Le Wydad s’est envolé en Égypte pour  y affronter ce vendredi  le Zamalek du Caire pour le compte de la Demi -finale aller de la Champions  League. On n’avait pas vu les Casablancas à pareille fête depuis plus de cinq années et cette défaite en finale contre l’Espérance de Tunis , aussi le public des Rouges attend-il de ces derniers qu’ils aillent jusqu’au bout et qu’ils redorent le blason du football marocain.
Malheureusement, les Wydadis et leur entraîneur sont sur la sellette et leur dernières prestations , loin d’être convaincantes, ont donné lieu à moults   interrogations.
Pour John Toshak, l’élimination en coupe du trône contre le MAS a été la goutte qui fait déborder le vase.
Lorsqu’on est joueur professionnel , on doit honorer le maillot et l’histoire du club dont on défent les couleurs même s’il s’agit d’un match amical.
Alors se contenter d’une demi- prestation en coupe sous prétexte qu’on joue une demi-finale de coupe d’Afrique n’est pas une attitude qui fait honneur au Wydad, à son staff et ses joueurs.
Pourquoi alors le WAC est-il au bord de la crise et Toshak tout près d’un limogeage!?
S’agit-il d’un système de jeu non abouti !?
Est-ce la politique de recrutement et de transfert qui est mise en cause ou alors l’ensemble de la politique sportive de ce club qui est à revoir!?
Dans tous les cas les faits sont  là car beaucoup de joueurs pétris de qualités n’ont pas réussi à s’épanouir au WAC: Issen est parti au CRA, Mouaoui à Tanger, Skouma au FUS et Moutaraji au Husa pour ne citer que ceux là.
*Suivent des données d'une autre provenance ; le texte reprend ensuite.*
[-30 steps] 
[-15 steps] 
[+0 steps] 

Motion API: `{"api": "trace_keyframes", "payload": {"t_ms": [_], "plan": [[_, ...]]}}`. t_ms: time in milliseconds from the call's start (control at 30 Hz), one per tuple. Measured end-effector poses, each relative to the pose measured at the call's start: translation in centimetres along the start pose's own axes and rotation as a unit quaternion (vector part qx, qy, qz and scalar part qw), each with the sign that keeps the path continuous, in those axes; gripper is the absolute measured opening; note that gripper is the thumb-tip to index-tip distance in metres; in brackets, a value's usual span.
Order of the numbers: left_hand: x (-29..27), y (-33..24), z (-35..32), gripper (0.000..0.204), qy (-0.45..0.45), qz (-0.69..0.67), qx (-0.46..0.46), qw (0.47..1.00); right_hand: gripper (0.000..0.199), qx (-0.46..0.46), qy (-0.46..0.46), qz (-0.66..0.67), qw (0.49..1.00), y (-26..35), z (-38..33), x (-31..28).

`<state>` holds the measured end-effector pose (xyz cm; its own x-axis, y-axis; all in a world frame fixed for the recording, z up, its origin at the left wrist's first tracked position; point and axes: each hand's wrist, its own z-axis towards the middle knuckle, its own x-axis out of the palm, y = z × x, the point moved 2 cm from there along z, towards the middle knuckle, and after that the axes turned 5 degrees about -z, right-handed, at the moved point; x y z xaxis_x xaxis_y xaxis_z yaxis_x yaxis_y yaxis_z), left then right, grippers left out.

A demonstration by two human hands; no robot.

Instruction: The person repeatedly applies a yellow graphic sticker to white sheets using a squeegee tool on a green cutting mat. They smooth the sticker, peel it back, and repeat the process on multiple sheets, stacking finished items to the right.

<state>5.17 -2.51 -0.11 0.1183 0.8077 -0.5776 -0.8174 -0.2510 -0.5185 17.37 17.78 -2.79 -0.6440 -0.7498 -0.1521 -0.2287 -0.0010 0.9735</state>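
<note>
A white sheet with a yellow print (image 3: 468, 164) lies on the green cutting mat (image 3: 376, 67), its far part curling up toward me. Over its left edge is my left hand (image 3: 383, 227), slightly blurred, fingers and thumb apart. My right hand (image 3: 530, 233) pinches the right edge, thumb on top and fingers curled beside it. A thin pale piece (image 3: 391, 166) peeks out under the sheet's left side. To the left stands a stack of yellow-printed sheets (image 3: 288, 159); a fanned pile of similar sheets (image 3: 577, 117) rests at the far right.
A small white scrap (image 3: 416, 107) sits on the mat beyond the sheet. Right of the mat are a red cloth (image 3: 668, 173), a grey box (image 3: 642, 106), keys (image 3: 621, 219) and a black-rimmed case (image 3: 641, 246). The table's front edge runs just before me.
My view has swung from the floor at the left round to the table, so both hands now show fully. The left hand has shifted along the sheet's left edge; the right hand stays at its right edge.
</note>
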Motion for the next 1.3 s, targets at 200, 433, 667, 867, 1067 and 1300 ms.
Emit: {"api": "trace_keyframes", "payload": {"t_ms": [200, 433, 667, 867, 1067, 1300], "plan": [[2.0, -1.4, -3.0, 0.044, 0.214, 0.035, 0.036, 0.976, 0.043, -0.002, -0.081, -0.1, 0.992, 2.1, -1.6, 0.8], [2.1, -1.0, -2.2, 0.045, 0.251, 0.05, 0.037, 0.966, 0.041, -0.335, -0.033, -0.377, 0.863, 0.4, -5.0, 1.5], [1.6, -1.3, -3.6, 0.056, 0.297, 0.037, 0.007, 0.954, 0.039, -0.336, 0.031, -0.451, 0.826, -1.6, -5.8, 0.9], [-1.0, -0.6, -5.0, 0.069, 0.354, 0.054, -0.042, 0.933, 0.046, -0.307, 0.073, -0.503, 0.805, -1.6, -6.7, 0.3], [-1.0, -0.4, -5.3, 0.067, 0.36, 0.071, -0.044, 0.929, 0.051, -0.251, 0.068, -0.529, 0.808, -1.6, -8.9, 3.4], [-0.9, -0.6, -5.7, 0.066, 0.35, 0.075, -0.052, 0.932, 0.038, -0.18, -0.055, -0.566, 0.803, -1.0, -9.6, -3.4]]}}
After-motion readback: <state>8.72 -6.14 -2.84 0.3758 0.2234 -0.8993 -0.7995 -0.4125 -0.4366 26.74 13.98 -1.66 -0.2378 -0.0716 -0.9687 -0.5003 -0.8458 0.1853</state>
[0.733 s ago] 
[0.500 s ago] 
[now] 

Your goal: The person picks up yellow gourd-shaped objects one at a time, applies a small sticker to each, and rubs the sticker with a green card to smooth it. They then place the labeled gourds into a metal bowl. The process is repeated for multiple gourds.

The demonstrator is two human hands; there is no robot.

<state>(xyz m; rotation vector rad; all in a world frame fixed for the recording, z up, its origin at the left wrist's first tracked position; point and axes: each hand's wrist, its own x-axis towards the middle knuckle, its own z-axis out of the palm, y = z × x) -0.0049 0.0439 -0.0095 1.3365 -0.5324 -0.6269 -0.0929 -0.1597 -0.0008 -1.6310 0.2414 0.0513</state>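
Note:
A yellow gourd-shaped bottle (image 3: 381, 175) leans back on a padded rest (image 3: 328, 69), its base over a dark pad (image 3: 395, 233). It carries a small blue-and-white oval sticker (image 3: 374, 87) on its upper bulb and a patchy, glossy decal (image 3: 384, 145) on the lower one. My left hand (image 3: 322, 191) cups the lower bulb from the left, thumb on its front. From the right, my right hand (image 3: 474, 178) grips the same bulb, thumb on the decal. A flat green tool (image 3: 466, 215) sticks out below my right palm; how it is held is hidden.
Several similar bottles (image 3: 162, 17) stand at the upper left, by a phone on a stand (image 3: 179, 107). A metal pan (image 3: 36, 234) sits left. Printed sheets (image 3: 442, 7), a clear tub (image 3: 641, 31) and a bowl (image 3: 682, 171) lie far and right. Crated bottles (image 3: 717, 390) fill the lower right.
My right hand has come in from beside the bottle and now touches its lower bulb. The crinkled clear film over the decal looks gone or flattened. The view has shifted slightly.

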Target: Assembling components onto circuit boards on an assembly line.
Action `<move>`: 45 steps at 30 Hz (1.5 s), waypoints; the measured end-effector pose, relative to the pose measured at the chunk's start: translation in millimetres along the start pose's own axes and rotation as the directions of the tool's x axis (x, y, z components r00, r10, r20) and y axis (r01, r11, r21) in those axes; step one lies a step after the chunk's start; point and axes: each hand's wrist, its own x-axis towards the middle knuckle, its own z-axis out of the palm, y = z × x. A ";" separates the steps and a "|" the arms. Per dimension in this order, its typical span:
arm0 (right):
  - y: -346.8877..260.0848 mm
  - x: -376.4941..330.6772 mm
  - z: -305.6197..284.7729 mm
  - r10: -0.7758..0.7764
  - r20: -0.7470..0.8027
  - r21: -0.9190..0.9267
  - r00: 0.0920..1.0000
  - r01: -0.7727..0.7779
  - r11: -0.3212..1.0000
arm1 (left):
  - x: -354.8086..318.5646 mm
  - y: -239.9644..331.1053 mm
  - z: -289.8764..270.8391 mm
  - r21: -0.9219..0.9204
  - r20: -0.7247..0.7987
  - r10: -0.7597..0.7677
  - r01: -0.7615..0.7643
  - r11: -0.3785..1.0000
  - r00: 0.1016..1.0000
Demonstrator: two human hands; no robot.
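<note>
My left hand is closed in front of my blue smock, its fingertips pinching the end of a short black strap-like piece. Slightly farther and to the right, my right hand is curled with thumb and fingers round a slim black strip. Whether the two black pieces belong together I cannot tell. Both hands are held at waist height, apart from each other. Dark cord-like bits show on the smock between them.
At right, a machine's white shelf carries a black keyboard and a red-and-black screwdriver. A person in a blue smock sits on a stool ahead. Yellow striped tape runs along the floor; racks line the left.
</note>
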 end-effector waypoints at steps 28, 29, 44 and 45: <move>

Pendant ce temps, le comité du WAC continue de recruter des joueurs africains qui n’apportent aucun plus..et surtout les Rouges n’ont pas de grand gardien..
Pour ses deux dernières confrontations contre des équipes marocaines, Le Zamalek du Caire a surclassé le MAS, pourtant champion d’Afrique en titre , à l’aller comme au retour puis battu le FUS à Rabat par trois buts à deux .
Autant dire que les Cairotes ont l’habitude de dominer nos équipes ..
Certes, le Zamalek n’est plus le foudre de guerre qu’il était avant la révolution du Tahrir mais le Wydad non plus n’est pas du tout terrible ou redoutable.
Il s’agit exactement de ce genre de rencontre ou la détermination et la motivation des joueurs seront mises à rude épreuve et si les égyptiens vont comme d’habitude nous imposer une explication tactique  qui se jouera sur des détails, il s’agit pour les nôtres de réussir un résultat qui garderait leurs chances intactes pour le match retour.
Dans tous les cas, le glas semble avoir sonné pour Toshak pour qui cette rencontre du Caire est certainement celle de la dernière chance.